There is a lot of uncertainty in terms of jobs and the first thing businesses have done is to strip out costs. That creates clear challenges from a financial perspective for TA and resourcing – where do you think we are right now?

Some TA teams will unfortunately be part of a cost cutting exercise. This brings us to leadership and the value that’s placed on a TA team.

As a TA leader, a lot of what I do is planning budgetary control, business case writing and showing the financial value of what hiring retention is to the business. Work with your vendors - can costs be cut if services are reduced, etc?

Understand the costs and the value of TA and move from being a cost centre to a profit centre and adding real value to the bottom line. What is the cost of an empty seat to the business if a vacancy is not filled? Add costs and a value to everything TA does and become less transactional and more strategic.

For example, at Thames Water, if we don't fill technician vacancies, there are more calls and more jobs that get unanswered. That ultimately leads to longer waiting times and poor customer experience.

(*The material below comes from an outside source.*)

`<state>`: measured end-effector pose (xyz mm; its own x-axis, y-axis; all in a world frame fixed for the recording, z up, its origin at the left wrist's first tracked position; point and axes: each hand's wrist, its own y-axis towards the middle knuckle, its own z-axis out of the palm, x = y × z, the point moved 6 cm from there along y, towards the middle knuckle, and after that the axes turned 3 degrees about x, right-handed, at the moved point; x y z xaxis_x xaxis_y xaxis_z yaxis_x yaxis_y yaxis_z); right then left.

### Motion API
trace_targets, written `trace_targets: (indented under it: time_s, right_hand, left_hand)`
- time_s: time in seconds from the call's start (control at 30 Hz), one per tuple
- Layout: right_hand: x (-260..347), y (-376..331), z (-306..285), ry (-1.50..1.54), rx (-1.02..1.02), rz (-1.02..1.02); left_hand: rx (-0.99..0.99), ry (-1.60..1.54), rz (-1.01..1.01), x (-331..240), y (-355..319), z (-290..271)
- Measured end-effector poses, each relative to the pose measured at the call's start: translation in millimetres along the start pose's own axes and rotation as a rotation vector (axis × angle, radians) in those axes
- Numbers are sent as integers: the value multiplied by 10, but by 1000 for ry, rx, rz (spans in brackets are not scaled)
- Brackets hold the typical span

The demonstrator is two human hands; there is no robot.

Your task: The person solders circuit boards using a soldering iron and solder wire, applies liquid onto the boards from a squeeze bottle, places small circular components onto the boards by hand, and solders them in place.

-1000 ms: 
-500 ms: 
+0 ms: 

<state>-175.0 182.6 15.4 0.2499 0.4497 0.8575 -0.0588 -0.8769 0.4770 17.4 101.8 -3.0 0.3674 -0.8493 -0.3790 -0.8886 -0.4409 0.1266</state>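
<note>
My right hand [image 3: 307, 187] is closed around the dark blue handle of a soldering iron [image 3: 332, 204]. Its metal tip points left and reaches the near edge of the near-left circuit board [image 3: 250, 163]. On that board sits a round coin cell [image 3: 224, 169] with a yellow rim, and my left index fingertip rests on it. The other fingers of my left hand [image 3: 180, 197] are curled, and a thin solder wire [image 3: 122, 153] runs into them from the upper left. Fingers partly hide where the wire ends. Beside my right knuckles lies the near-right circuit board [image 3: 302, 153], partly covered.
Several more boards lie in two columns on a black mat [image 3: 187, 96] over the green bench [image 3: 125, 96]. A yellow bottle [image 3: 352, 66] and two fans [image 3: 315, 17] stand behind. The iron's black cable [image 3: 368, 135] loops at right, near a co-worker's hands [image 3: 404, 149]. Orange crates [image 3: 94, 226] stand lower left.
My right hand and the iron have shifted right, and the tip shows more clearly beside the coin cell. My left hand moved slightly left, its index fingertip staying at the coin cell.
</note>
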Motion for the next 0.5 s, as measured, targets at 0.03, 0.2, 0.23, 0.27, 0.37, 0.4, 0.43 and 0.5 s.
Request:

How can TA be more strategic and get the attention of the C-suite to get buy-in for projects?

Everything TA does has to link to the overall strategy of an organisation. The only way TA will do this is to have conversations with the C-suite. Get direction from the top and outline what it is you want to do then work it backwards. These high value conversations with leadership help to influence. My HRD praises our resourcing team in board meetings and that's because I have influenced her with solid data. She will know what will happen if we do not transform and if we don't have this investment.